Los adioses cotidianos en Cuba

Ernesto Pérez Chang

Foto: Caridad

HAVANA TIMES — Hoy será la partida. Días atrás todos estuvieron ansiosos porque a Carlos, a la esposa y a la hija de ambos les darían los documentos para viajar a los Estados Unidos.

Hace buen tiempo que ganaron en el sorteo de visas y a partir de ahí comenzaron las jornadas de trabajo a destiempo para reunir el dinero necesario. Los trámites requieren de un gasto  considerable y ellos, que son simples obreros, debieron hacer ajustes drásticos en sus vidas, auténticos malabares para mantenerse a flote.

También hicieron colas agotadoras en distintas oficinas para poner en regla el papeleo imprescindible y tomaron clases para aprender lo básico del idioma inglés. No se preparaban para un viaje cualquiera, se alistaban para un verdadero cambio de vida.

En la casa celebran el acontecimiento. Los vecinos les deseamos suerte, los despedimos con abrazos y bromas. El reencuentro no nos parece ni distante ni improbable, y aunque sabemos de la posibilidad de no volver a verlos jamás y que la partida nos afectará de algún modo, son de las tantas pérdidas que hemos aprendido a aceptar.

Somos viejos testigos de esos finales porque hemos visto partir a muchos, cientos de amigos de la infancia y de la universidad, familiares cercanos y gente a la que amamos o a la que simplemente conocimos y, de manera irremediable, ya forman parte de nuestra vida.

Son escenas cotidianas, y el constante sentido de la pérdida, unido al de la incertidumbre, ha ido moldeando nuestra capacidad de aceptación, tan útil en situaciones donde muy pocas cosas son el resultado de nuestra voluntad individual.

Espacios de todo tipo donde incluso entrar, salir o quedarse; aprobar o disentir, incluso callar hasta la total anulación, no son actos de puro deseo, ni siquiera albures, sino, quizás, una especie de actitud bajo presión. Como si fuéramos una densa nube de gases en un recipiente al que le han bloqueado todas las salidas. No hay elección sino simple coyuntura.

Carlos, la esposa y la niña se ven muy nerviosos. La madre de él, Mercedes, ya vieja y cansada, sonríe cuando lo escucha hablar sobre los planes de la vida futura y lo alienta, lo aconseja.

Foto: Ernesto Pérez Chang

De vez en cuando se levanta y va junto a la nieta, le acaricia el pelo, la abraza porque es la única que permanece callada, escuchándonos a todos, y Mercedes intuye que tiene miedo porque jamás ha viajado en avión, nunca antes ha ido tan lejos de casa ni se ha apartado de su lado por tanto tiempo.

Mercedes no puede o no desea vislumbrar otras cosas, asociarlo a otras despedidas que a ella, con tantos años encima, se le han vuelto habituales a pesar de muy dolorosas.

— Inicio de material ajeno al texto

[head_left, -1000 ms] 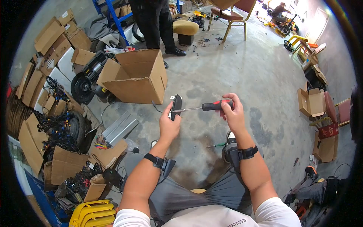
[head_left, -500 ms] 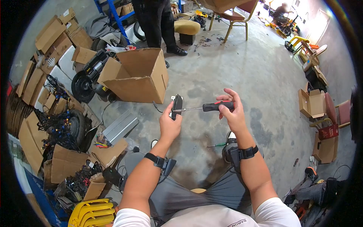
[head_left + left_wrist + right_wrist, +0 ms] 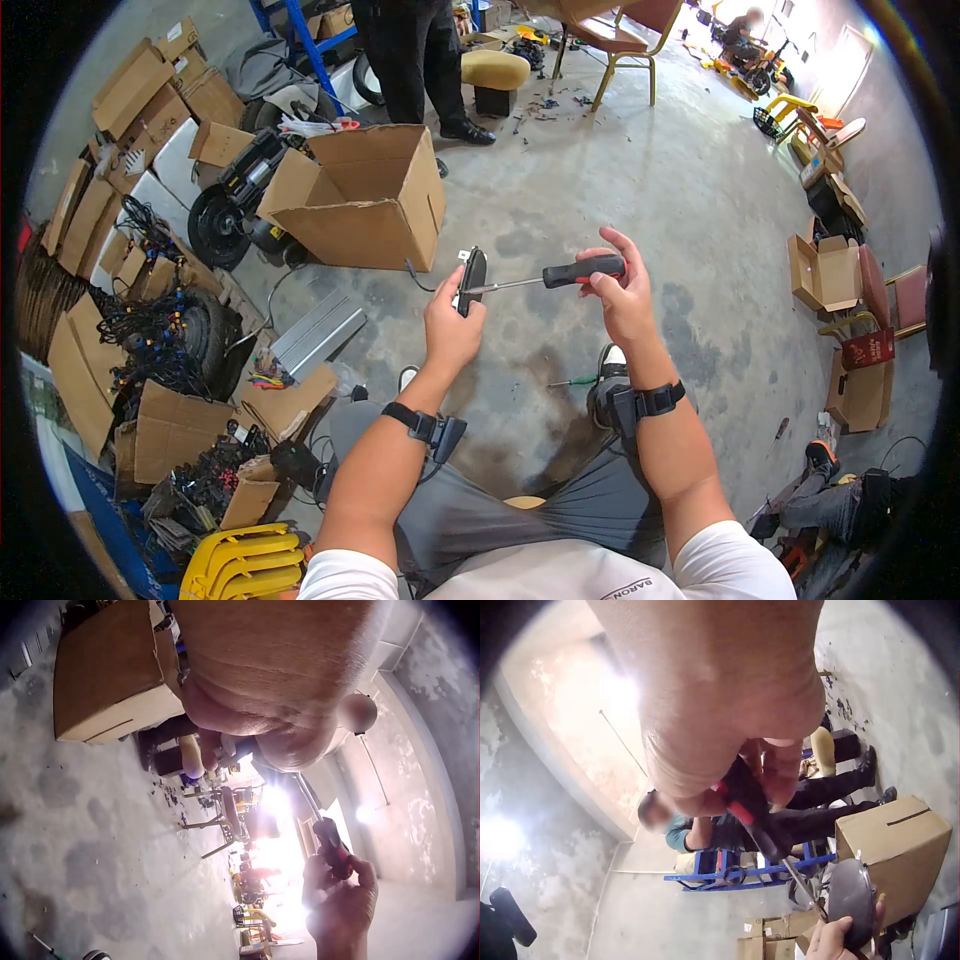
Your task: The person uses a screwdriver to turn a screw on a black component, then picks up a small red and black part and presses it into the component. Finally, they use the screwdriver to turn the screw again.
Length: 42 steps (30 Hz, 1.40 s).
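In the head view, my left hand [image 3: 452, 332] grips a flat, dark oval part [image 3: 477, 270] with a small white tab at its top, holding it upright on edge. My right hand [image 3: 626, 305] holds a black-and-red screwdriver [image 3: 572, 273] by the handle, thumb below and index finger raised. Its metal shaft points left, the tip right at the part's face near my left thumb. The right wrist view shows the smooth dark face of the oval part [image 3: 853, 904] with the shaft reaching its edge. From the left wrist, the part is mostly hidden behind the hand.
An open cardboard box [image 3: 365, 205] stands just beyond my hands, with a person's legs [image 3: 410, 70] behind it. Cables, wheels and cardboard crowd the left side. A green-handled screwdriver [image 3: 575, 382] lies on the floor by my foot. Chairs and boxes line the right wall.
My right hand and the screwdriver have shifted slightly right, with the handle end tilting up. The left hand and the oval part have moved only a little to the right.
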Available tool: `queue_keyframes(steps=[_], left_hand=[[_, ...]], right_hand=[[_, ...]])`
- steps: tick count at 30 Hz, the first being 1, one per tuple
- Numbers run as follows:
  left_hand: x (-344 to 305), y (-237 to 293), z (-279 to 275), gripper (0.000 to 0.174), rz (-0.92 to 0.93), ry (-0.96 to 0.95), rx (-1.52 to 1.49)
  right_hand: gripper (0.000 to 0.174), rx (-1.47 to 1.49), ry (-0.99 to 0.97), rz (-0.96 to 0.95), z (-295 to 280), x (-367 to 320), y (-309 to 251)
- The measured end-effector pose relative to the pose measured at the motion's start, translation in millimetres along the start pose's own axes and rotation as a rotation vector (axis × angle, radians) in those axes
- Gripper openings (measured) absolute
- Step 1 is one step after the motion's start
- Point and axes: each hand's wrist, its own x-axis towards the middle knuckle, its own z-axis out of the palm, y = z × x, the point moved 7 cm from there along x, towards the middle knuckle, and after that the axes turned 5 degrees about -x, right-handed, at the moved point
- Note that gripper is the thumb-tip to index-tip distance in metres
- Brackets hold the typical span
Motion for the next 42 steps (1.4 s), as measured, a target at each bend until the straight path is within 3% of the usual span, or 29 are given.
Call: queue_keyframes(steps=[6, 13, 15, 17, 25, 27, 28, 30, 32, 34, 37, 40, 41, 42], left_hand=[[-2, 5, 0, 0.053, -0.018, -0.012, -0.012], [-1, 9, 1, 0.051, 0.044, -0.042, 0.004], [-1, 12, 5, 0.051, 0.091, -0.073, 0.015], [-4, -6, 15, 0.049, -0.166, -0.184, -0.213], [-5, -10, 18, 0.049, -0.329, -0.152, -0.526], [-5, -8, 17, 0.05, -0.387, -0.132, -0.601], [-5, -5, 18, 0.05, -0.366, -0.158, -0.631], [-5, 2, 19, 0.051, -0.347, -0.189, -0.659], [-9, 19, 23, 0.052, -0.228, -0.305, -0.628], [-14, 25, 25, 0.052, -0.201, -0.354, -0.641], [-19, 35, 30, 0.052, -0.087, -0.45, -0.644], [-21, 34, 32, 0.054, -0.037, -0.468, -0.49], [-20, 29, 34, 0.06, 0.059, -0.473, -0.386], [-21, 30, 33, 0.06, 0.058, -0.473, -0.386]], right_hand=[[0.042, 0.111, 0.132, -0.043, -8, 1, -5], [0.037, 0.169, 0.32, -0.104, -28, 0, 1], [0.036, 0.045, 0.317, -0.127, -28, 0, -2], [0.035, 0.067, 0.324, -0.132, -25, -1, -7], [0.033, 0.102, 0.486, -0.106, -36, -1, 0], [0.032, 0.317, 0.538, -0.07, -45, 0, 11], [0.032, 0.318, 0.538, -0.071, -48, 1, 15], [0.032, 0.151, 0.306, 0.137, -34, 6, 26], [0.039, 0.043, 0.248, 0.286, -13, -2, 37], [0.048, -0.154, 0.146, 0.337, 8, -10, 41], [0.049, -0.117, 0.014, 0.37, 31, -15, 49], [0.058, -0.061, -0.006, 0.395, 38, -17, 54], [0.058, -0.059, -0.009, 0.397, 40, -19, 58], [0.068, -0.101, 0.004, 0.411, 41, -22, 64]])
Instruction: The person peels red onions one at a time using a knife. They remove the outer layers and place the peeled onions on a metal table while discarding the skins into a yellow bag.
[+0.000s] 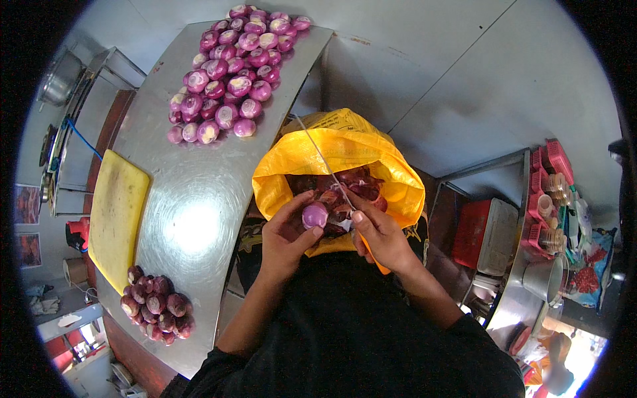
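My left hand (287, 234) holds a peeled red onion (315, 215) between thumb and fingers, over the mouth of a yellow woven sack (278, 164). My right hand (380, 231) grips a knife by its orange handle; the long, thin knife blade (318, 149) points up and to the left across the sack. Dark red onion skins (361, 181) lie inside the sack. On the steel table to the left, a large heap of peeled red onions (227, 115) sits at the far end, and a smaller pile of unpeeled-looking red onions (156, 303) sits at the near end.
A yellow cutting board (119, 214) lies along the left edge of the steel table (174, 174). At right, a steel shelf holds pink baskets (537, 239) and a metal pot (542, 278), with a red and white cooler box (477, 236) below. A pale wall stands ahead.
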A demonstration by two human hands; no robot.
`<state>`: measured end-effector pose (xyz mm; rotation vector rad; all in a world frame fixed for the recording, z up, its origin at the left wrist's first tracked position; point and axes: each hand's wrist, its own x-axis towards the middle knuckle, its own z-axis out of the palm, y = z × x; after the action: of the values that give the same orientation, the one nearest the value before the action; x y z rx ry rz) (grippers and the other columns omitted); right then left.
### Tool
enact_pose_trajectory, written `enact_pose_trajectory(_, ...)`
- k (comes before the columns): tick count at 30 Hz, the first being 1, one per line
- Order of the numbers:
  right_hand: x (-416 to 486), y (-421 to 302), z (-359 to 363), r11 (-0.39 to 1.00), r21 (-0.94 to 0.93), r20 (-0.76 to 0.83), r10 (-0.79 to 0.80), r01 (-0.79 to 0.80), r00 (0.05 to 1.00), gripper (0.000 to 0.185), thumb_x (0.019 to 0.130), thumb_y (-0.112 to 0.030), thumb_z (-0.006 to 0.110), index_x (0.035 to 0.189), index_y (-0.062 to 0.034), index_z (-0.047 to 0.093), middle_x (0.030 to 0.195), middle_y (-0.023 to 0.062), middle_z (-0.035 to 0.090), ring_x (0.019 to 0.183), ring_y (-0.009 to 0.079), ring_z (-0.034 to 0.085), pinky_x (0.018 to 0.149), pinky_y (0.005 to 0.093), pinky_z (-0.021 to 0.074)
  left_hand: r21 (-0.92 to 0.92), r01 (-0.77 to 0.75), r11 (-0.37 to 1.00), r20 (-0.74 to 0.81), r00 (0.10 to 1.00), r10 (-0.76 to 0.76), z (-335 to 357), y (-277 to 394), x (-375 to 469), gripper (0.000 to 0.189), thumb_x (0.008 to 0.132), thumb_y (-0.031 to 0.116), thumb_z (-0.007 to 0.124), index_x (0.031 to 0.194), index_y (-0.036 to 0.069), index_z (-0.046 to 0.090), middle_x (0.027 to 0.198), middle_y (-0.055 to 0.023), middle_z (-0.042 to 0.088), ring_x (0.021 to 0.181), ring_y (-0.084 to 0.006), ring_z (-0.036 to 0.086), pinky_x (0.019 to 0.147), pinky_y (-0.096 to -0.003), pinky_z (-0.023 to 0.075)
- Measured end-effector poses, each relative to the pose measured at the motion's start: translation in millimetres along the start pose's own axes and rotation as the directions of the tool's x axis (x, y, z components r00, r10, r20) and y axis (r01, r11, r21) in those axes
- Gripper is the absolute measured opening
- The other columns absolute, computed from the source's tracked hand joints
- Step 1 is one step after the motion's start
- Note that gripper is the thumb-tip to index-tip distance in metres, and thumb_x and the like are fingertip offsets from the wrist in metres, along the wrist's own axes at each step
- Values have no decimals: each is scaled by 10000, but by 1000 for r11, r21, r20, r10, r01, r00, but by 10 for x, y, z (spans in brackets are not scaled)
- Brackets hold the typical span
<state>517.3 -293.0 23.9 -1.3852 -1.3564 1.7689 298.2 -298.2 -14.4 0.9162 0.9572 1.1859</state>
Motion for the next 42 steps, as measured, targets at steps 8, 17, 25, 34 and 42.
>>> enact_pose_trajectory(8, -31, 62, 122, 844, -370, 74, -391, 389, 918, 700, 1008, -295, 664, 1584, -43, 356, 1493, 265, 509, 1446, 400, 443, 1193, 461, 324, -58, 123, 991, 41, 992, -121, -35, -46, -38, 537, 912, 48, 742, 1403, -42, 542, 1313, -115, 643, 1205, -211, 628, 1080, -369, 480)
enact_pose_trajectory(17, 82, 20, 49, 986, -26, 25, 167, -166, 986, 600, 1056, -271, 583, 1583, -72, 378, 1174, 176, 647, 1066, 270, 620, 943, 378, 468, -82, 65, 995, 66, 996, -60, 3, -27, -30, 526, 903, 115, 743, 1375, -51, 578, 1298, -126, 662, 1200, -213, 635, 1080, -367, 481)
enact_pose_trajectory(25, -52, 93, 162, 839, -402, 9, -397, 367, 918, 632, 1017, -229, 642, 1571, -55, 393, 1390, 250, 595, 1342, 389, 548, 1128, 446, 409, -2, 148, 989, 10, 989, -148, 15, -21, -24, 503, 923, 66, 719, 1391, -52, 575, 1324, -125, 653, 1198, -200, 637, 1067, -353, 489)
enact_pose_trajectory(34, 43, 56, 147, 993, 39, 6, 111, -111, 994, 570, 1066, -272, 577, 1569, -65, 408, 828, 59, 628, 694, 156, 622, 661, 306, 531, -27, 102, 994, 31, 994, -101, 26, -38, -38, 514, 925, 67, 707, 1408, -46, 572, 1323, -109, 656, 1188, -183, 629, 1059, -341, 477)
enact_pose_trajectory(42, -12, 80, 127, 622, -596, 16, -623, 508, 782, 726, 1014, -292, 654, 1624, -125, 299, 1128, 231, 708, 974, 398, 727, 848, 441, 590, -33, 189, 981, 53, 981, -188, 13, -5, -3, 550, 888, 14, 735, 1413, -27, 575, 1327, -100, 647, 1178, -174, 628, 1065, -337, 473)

Hará dos o tres años que Ana, la única hermana de Carlos, se fue a vivir a los Estados Unidos con el esposo y el hijo. En la misma casa también hubo celebraciones y la niña, aunque tiene solo doce años, puede recordar una escena similar, otra despedida como esa pero donde ella no sentía miedo porque nada sabía de las separaciones.

Nada sobre ese tipo de reunión confusa donde, según pasan las horas y se acerca el momento definitivo, las lágrimas van apagando las risas, y eso jamás sucede cuando se sabe que alguien retornará al día siguiente.

No es una fiesta, la niña lo sabe. Es una especie de rito familiar, ni tan alegre como una velada ni tampoco tan triste como un velatorio. Un raro festejo híbrido que solo resulta de la más acendrada incertidumbre o de la más terrible certeza.

Mientras Mercedes acaricia el pelo de la niña, ella solo mira a los ojos sonrientes de la abuela y aguarda en silencio. Sabe que pronto, cuando sea la hora, brotará una lágrima.